Il miglioramento tecnologico riguarda la TAC del San Sebastiano di Correggio, che consentiva la ricostruzione di 36 strati su singola rotazione, e sarà sostituita da un’apparecchiatura di maggiore precisione che sarà impiegata in ambito cardiologico, vascolare, oncologico, polmonare, neurologico, addominale, con ricostruzioni a 128 strati per singola rotazione.

Al Magati di Scandiano l’aggiornamento dell’attuale Risonanza Magnetica Siemens, porterà a una maggiore rapidità di esecuzione degli esami, sia nella fase di acquisizione che di ricostruzione delle immagini, inoltre l’intero processo diventa digitale. L’aggiornamento è stato reso possibile grazie al generoso contributo della Fondazione Manodori e di una benefattrice.

Questi lavori comporteranno, per alcuni giorni, la sospensione dell’attività.

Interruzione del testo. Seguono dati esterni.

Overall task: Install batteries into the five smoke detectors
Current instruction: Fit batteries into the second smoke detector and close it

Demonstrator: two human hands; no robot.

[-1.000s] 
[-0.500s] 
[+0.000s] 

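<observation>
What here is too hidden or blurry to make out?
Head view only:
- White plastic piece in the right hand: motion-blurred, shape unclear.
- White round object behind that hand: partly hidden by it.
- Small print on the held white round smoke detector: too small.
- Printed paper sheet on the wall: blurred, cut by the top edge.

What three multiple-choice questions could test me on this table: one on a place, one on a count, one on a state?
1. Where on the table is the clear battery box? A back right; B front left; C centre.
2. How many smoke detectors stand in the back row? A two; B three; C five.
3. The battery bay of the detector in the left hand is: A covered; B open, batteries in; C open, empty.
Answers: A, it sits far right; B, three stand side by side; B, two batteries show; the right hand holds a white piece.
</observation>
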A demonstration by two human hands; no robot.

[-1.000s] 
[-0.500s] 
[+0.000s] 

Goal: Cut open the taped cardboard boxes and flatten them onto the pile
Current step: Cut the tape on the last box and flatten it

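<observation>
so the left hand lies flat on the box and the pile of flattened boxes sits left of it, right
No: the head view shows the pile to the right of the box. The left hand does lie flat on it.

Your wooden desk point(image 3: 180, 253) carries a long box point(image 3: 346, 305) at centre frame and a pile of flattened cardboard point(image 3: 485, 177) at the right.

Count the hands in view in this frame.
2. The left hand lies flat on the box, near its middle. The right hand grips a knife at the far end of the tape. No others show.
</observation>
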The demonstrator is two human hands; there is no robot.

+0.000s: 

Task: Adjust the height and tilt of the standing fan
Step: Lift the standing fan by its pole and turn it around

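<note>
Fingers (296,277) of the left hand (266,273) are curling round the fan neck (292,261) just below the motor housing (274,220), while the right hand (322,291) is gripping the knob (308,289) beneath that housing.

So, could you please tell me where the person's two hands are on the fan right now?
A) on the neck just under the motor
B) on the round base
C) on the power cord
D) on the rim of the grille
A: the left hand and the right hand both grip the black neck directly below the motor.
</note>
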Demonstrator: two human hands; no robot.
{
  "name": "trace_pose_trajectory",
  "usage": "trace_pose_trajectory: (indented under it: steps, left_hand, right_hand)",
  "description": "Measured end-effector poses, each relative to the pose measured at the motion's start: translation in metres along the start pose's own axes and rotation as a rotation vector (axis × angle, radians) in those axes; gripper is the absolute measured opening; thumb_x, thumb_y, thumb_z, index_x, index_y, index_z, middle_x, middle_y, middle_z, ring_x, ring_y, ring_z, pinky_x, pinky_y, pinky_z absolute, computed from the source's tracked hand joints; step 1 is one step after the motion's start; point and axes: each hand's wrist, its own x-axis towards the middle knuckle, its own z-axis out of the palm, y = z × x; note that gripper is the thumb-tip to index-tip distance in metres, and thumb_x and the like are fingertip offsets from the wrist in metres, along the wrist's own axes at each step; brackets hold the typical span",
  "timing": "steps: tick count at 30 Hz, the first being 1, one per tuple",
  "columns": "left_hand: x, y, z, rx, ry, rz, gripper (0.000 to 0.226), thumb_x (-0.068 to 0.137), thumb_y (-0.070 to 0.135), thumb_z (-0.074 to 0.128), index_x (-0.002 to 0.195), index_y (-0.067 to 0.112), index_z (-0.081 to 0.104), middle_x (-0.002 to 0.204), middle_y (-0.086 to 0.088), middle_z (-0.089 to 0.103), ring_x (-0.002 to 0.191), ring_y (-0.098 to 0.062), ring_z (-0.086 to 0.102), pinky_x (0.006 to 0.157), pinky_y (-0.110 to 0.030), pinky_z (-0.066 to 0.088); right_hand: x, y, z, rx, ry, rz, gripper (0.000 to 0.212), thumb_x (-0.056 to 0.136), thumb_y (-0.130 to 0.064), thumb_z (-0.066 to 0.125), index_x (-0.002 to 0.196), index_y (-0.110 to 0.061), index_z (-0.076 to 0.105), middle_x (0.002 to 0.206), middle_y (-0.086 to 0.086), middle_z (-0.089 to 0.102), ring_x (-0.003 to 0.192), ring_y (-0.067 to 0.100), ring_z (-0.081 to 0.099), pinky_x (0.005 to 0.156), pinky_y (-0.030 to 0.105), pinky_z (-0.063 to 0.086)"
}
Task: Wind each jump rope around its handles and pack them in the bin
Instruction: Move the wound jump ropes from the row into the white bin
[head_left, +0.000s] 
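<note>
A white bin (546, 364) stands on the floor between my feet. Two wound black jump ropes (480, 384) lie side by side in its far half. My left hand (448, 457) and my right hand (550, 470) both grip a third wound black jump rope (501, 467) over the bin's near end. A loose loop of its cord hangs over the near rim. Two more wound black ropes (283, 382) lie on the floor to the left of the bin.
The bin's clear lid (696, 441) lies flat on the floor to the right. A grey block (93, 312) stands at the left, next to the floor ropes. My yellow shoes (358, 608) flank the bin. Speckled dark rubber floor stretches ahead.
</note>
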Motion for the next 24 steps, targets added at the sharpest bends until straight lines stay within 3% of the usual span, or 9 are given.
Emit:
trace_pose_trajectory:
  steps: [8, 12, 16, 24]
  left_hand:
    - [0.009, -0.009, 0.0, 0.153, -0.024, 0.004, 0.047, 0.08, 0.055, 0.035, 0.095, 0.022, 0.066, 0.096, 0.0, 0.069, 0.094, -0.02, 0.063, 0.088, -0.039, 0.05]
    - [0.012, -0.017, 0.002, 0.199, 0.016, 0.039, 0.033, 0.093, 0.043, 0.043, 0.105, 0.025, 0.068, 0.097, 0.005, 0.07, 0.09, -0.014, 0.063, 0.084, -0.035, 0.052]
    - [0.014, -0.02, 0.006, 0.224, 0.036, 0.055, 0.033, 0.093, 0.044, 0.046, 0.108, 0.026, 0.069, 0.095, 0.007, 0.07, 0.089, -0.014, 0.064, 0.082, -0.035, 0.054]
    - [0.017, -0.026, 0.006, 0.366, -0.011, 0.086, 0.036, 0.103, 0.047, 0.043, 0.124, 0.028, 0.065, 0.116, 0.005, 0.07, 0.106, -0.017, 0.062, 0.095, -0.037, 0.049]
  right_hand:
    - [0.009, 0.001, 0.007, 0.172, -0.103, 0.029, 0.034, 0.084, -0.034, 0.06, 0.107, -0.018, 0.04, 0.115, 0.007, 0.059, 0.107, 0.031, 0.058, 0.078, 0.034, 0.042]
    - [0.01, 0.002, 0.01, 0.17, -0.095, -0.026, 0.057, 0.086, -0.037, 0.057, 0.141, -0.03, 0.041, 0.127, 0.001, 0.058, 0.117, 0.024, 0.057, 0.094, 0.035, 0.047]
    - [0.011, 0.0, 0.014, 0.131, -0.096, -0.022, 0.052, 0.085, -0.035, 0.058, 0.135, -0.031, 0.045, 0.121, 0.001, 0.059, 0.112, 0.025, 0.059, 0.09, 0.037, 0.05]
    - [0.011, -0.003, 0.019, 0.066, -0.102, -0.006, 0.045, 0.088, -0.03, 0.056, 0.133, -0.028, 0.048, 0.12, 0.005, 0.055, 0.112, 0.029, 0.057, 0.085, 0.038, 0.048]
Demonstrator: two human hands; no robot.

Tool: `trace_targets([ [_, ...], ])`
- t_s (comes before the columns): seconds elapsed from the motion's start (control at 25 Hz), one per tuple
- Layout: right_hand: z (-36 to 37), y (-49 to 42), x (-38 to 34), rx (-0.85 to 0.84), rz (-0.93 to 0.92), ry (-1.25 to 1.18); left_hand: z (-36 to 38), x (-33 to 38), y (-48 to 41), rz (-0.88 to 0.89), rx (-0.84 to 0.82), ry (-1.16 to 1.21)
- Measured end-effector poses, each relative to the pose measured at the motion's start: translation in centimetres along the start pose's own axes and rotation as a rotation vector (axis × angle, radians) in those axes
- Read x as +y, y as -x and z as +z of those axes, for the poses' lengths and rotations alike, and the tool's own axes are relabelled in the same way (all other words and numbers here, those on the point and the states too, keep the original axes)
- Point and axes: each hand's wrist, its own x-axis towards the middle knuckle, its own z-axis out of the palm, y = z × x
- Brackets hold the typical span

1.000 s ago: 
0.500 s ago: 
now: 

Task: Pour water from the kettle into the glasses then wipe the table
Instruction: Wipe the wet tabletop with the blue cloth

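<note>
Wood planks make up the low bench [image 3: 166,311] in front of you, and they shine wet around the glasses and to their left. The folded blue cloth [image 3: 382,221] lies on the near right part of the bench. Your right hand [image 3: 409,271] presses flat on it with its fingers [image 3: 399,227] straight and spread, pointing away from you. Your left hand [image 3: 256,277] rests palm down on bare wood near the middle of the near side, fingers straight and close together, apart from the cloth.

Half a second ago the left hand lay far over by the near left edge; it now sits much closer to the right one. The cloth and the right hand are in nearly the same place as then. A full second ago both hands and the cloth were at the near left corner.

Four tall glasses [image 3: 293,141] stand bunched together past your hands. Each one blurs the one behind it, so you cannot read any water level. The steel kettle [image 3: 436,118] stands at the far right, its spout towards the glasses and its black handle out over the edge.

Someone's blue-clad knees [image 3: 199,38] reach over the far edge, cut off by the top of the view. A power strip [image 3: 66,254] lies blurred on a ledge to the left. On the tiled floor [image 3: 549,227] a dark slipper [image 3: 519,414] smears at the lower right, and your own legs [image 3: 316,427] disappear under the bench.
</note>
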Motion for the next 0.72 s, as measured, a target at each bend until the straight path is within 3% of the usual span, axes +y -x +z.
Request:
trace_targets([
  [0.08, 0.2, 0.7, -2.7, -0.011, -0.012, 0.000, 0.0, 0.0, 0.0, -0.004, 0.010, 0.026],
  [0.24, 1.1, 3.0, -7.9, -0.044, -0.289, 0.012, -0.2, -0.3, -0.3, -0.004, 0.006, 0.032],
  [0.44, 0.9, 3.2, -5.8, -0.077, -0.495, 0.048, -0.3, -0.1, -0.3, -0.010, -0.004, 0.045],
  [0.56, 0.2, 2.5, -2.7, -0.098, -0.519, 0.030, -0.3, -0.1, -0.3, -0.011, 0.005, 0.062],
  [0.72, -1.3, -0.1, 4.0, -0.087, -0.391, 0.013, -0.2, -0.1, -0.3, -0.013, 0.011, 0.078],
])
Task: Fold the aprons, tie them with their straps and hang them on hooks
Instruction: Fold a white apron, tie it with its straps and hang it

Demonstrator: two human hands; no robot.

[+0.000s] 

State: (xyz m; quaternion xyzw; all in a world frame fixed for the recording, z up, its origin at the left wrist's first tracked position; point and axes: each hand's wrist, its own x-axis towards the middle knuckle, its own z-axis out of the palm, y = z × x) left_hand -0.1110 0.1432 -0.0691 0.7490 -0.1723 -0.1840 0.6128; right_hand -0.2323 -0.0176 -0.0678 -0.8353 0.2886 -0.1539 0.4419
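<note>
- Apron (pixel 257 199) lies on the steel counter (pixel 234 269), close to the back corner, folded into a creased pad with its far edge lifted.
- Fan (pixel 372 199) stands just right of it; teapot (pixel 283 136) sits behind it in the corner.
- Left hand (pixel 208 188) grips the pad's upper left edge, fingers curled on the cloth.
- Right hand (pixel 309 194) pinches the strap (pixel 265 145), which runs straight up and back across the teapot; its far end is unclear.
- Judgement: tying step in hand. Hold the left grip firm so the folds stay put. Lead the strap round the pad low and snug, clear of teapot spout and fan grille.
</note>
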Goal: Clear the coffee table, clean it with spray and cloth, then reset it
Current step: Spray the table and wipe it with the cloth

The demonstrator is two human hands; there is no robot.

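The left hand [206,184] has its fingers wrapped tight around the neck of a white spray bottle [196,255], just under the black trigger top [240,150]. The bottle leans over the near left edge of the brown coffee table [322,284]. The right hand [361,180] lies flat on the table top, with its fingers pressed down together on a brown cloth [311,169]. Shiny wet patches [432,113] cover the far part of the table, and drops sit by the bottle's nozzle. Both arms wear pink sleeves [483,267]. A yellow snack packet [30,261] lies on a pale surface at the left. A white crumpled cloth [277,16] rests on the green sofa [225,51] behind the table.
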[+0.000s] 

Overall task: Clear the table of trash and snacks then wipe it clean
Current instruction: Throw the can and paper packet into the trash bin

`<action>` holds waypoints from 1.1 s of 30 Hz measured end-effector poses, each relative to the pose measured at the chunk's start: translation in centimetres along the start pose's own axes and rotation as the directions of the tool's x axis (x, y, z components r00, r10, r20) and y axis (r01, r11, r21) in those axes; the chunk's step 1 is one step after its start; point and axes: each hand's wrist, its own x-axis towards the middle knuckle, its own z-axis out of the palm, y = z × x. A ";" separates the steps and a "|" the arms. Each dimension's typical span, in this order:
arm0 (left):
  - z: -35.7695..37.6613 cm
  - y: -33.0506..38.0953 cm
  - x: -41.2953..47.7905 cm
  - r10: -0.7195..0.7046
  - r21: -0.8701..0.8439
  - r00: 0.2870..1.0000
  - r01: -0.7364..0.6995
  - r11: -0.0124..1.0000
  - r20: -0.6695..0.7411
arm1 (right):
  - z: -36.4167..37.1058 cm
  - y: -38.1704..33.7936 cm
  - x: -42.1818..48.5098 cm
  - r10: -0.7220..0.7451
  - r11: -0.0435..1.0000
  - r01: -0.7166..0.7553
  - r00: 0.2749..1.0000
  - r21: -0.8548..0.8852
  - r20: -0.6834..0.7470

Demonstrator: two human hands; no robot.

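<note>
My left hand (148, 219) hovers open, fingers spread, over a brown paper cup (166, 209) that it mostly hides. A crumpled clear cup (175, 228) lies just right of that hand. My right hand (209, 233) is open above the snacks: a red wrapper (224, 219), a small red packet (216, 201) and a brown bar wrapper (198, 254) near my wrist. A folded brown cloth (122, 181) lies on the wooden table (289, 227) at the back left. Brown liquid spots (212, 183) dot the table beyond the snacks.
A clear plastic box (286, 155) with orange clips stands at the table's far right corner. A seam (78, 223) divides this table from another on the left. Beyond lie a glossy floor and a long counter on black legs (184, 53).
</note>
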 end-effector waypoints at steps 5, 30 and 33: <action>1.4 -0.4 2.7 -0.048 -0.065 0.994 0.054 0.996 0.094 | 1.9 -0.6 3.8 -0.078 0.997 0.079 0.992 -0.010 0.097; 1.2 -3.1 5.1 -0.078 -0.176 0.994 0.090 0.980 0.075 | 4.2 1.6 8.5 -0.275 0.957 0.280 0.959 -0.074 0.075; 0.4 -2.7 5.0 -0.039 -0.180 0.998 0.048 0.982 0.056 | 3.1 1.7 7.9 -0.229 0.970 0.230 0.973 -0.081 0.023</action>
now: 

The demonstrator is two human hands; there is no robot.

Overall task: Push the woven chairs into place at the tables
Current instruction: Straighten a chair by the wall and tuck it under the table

In particolare, la sostituzione della TAC al San Sebastiano di Correggio comporta uno stop dei relativi esami dal 17 al 29 ottobre. Al Magati di Scandiano l’aggiornamento della Risonanza Magnetica comporterà il fermo dell’attività nel periodo che va dal 4 novembre sino alla fine del mese. Gli esami ai pazienti in carico alle strutture saranno garantiti attraverso prestazioni aggiuntive negli ospedali di Reggio Emilia e Guastalla e in strutture private accreditate.